Imagine for the example above, we wanted one set of IP Commands to run on the brown transcripts and another to run on the blue transcripts. Since we already know we can classify these documents seperately and use that information to determine if a step should execute, we can use IP Groups to tell an IP Profile to execute a collection of IP Steps and conditionally based on the image classification and determine what happens next using the "Next Step Expression" property.

We will keep this example fairly simple. On the left we have a blue transcript and the right a brown one.

For the blue transcript we want to execute two IP Commands: Threshold using Adaptive method and a basic "Line Removal"

For the brown transcript we want to execute two IP Commands: Threshold using Auto method and a basic "Speck Removal"

We don't want the brown transcript to run "Line Removal" and we don't want the blue transcript to run "Speck Removal". We will use the same "Classify Image" command we used in the previous example to classify the blue transcript as "Blue Transcript".

Add an IP Group

IP Groups are collections of IP Steps in an IP Profile. This allows you to nest a series of steps within an IP Profile. You can think of IP Groups as mini-profiles or sub-profiles that can be used as a single step in the execution sequence of an IP Profile.

To add an IP Group, right click an IP Profile in the Node Tree, mouse over "Add" and select "IP Group"



Name the IP Group whatever you'd like. We will name this one "Blue Transcript IP"

Add the steps you wish the group to execute as if you were adding them to an IP Profile. This group will add a Threshold step using the Adaptive method and a basic Line Removal Command. The IP Group will be nested as a child of the IP Profile, with its own steps nested as children of the IP Group.



Navigate back up the Node Tree to the parent IP Profile. You will see the IP Group as a step in the profile. Without any conditional logic applied, the IP Steps in the IP Group simply run as if they were steps in the IP Profile.


Add the Remaining IP Steps

Next, we will add the steps we want the brown transcript to execute: A Threshold step using the Auto method, and a basic Speck Removal command.



Set the Should Execute Expression

This will be similar to the previous example. We will use the classification results of "Classify Image" to only execute the IP Group if the image was classified as "Blue Transcript".

Navigate to the IP Group (here named "Blue Transcript IP"). Using the "Selected Group" tab, select the "Should Execute Expression" property and press the ellipsis button at the end.

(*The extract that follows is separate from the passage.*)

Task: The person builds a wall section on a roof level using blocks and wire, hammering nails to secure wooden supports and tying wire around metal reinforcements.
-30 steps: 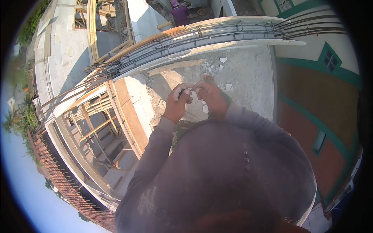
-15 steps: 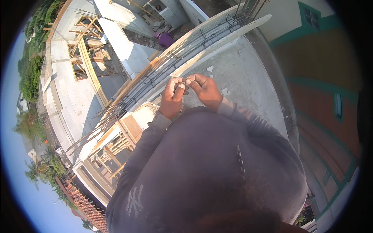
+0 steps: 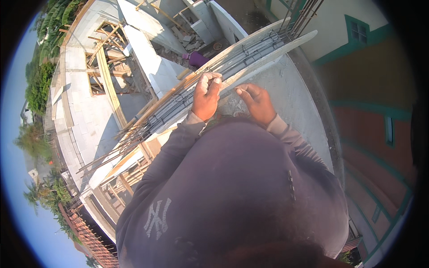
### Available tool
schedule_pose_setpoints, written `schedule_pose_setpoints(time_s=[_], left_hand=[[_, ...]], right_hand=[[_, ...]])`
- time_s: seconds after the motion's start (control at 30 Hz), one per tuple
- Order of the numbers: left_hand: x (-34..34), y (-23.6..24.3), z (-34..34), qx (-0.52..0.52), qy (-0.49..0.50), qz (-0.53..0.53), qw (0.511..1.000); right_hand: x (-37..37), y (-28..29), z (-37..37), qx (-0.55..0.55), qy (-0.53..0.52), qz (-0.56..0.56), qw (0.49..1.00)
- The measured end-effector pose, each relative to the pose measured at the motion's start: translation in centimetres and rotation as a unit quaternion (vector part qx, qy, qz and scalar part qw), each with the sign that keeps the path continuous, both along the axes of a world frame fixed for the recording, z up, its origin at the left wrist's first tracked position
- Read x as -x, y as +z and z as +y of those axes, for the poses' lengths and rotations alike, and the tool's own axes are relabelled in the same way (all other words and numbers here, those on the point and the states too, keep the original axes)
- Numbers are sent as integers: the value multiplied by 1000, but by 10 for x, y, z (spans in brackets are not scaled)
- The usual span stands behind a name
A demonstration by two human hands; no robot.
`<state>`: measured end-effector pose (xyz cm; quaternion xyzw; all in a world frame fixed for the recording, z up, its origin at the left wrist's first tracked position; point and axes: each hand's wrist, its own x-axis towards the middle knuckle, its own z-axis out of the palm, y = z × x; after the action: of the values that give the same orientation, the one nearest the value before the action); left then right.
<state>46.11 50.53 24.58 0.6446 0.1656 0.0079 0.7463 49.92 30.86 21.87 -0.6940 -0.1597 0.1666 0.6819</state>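
Observation:
My left hand (image 3: 207,97) is closed, its thumb pressed to the curled fingers, over the near side of the long rebar cage (image 3: 232,63). What it holds, if anything, is too small to make out. To its right, my right hand (image 3: 258,105) pinches thumb and forefinger together above the grey concrete slab (image 3: 292,94). Something tiny may be between those fingertips, but I cannot name it. A gap separates the two hands. Steel bars with bent stirrups make up the cage, which runs diagonally between boards (image 3: 270,50).
Far below, a person in purple (image 3: 196,60) bends among rubble. White block walls (image 3: 149,58) and timber planks (image 3: 108,82) stand at the left. Bare rebar ends (image 3: 308,15) stick up at the far end of the cage. A building with green trim (image 3: 357,33) rises at the right.
My hands were together at the fingertips and are now apart. The left has moved up over the rebar cage, the right a little rightward. The view has shifted slightly.

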Motion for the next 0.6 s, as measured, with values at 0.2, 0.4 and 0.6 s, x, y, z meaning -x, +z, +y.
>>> schedule_pose_setpoints(time_s=[0.2, 0.4, 0.6], left_hand=[[-1, 0, 34, -30, 23, -28, 999], [7, -8, 52, -142, 40, -90, 985], [25, 2, 52, -322, -74, -83, 940]], right_hand=[[-3, 11, 19, 69, 20, -46, 996], [1, 25, 34, 119, 75, -107, 984], [-35, 64, 44, 146, 162, -251, 943]])
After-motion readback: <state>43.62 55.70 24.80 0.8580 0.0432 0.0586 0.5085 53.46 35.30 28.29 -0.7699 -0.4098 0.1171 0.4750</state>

We can use the same code expression we used before: Results.Classify_Image.ClassName = "Blue Transcript"

Press "OK" when finished.



This will only execute the steps in this IP Group if the should submit expression evaluates to "True". In this case, if the image is classified as "Blue Transcript". However, the remainder of the IP Profile still runs for those images. Seen below, Speck Removal still executes. We want to tell the IP Profile to stop running at the end of the IP Group.

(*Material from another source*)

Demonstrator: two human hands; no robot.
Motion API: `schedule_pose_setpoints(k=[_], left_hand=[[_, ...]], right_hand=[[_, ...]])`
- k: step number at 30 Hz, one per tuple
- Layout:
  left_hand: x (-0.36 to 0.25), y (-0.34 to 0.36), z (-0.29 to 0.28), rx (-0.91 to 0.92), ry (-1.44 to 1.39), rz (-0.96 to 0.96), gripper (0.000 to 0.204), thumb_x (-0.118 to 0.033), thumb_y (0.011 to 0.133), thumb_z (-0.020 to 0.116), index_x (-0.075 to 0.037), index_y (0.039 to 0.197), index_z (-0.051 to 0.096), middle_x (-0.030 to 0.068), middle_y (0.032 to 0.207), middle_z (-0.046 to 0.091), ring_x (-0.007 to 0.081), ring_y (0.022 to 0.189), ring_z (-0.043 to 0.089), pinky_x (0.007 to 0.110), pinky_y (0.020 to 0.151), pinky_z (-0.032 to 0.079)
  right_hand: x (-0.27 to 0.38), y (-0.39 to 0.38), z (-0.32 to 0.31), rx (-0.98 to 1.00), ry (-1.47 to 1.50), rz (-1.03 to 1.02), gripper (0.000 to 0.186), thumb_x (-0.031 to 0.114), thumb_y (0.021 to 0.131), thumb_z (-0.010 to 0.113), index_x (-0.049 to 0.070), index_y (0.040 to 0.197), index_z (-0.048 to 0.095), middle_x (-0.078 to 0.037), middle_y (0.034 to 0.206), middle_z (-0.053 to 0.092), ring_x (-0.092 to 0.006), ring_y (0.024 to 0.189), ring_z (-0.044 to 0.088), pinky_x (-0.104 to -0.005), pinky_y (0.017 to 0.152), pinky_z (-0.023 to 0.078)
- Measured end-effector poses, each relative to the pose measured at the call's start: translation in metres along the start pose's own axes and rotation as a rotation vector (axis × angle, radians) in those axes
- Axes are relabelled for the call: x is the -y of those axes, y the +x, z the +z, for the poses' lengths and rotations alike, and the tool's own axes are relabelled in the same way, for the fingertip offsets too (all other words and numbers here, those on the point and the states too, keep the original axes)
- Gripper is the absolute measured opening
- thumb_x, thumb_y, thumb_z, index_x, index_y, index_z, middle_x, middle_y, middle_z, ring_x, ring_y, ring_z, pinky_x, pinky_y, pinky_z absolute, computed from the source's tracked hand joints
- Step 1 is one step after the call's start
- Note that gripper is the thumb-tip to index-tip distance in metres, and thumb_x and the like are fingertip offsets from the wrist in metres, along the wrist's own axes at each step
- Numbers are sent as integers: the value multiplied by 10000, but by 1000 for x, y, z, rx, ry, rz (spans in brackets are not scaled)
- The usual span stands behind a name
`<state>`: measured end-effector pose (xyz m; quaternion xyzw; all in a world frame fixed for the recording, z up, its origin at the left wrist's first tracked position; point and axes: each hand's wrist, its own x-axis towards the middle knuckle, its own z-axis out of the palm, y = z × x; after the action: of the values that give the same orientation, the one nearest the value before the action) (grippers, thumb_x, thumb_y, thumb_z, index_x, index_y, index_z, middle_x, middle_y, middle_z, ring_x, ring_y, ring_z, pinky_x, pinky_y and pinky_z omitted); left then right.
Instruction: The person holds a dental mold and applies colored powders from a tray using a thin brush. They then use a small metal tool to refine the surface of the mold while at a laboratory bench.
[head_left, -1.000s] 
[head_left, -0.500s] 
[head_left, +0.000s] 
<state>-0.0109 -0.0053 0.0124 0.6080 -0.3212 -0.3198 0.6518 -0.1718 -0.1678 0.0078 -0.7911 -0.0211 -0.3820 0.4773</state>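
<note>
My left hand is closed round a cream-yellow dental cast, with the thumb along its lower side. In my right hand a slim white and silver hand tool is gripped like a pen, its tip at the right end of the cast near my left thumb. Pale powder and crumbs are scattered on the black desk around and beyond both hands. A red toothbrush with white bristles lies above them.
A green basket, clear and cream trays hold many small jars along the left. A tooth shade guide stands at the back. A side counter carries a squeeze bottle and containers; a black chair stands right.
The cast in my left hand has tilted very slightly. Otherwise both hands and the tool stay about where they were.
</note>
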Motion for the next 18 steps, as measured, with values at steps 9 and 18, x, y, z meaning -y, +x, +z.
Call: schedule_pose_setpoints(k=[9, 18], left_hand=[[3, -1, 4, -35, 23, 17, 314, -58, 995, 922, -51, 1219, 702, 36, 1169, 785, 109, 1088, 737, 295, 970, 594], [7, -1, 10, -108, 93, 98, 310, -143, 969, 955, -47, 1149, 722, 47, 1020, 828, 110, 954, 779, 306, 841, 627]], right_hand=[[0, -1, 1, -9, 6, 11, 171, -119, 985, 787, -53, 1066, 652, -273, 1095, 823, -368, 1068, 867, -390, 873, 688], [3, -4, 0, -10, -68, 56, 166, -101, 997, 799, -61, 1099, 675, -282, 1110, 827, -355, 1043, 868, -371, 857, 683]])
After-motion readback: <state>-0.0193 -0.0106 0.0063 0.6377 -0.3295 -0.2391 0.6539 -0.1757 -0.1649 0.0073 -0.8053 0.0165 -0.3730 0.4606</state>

We can change the order of operations for this profile using the "Next Step Expression" property.

Navigate to the IP Group (here named "Blue Transcript IP"). Using the "Selected Group" tab, select the "Should Execute Expression" property and press the ellipsis button at the end.



The "Next Step Expression" dictates what happens next after the IP Step or IP Group executes. What we want to do is tell the IP Profile to stop running for the blue transcripts after the IP Group finishes, but continue onto the "Threshold - Auto" step for the brown transcript.

The code expression to execute this logic is as follows: If(Results.Classify_Image.ClassName = "Blue Transcript", Nothing, Steps.Threshold_Auto)

This follows the logic of If(condition, if condition is met, do this, otherwise do this)

The condition here is that the image is classified as a "Blue Transcript" by the Classify Image command. "Nothing" here means the IP Profile will stop processing and perform no more of the IP Steps in the profile. "Steps.Threshold_Auto" means the next step to execute will be the "Threshold - Auto" step in the profile.

Press the "OK" button when finished.



Now, the blue transcript quits running after the IP Group is finished. So, the rest of the IP Profile (the "Threshold - Auto" and "Speck Removal" commands) is skipped entirely.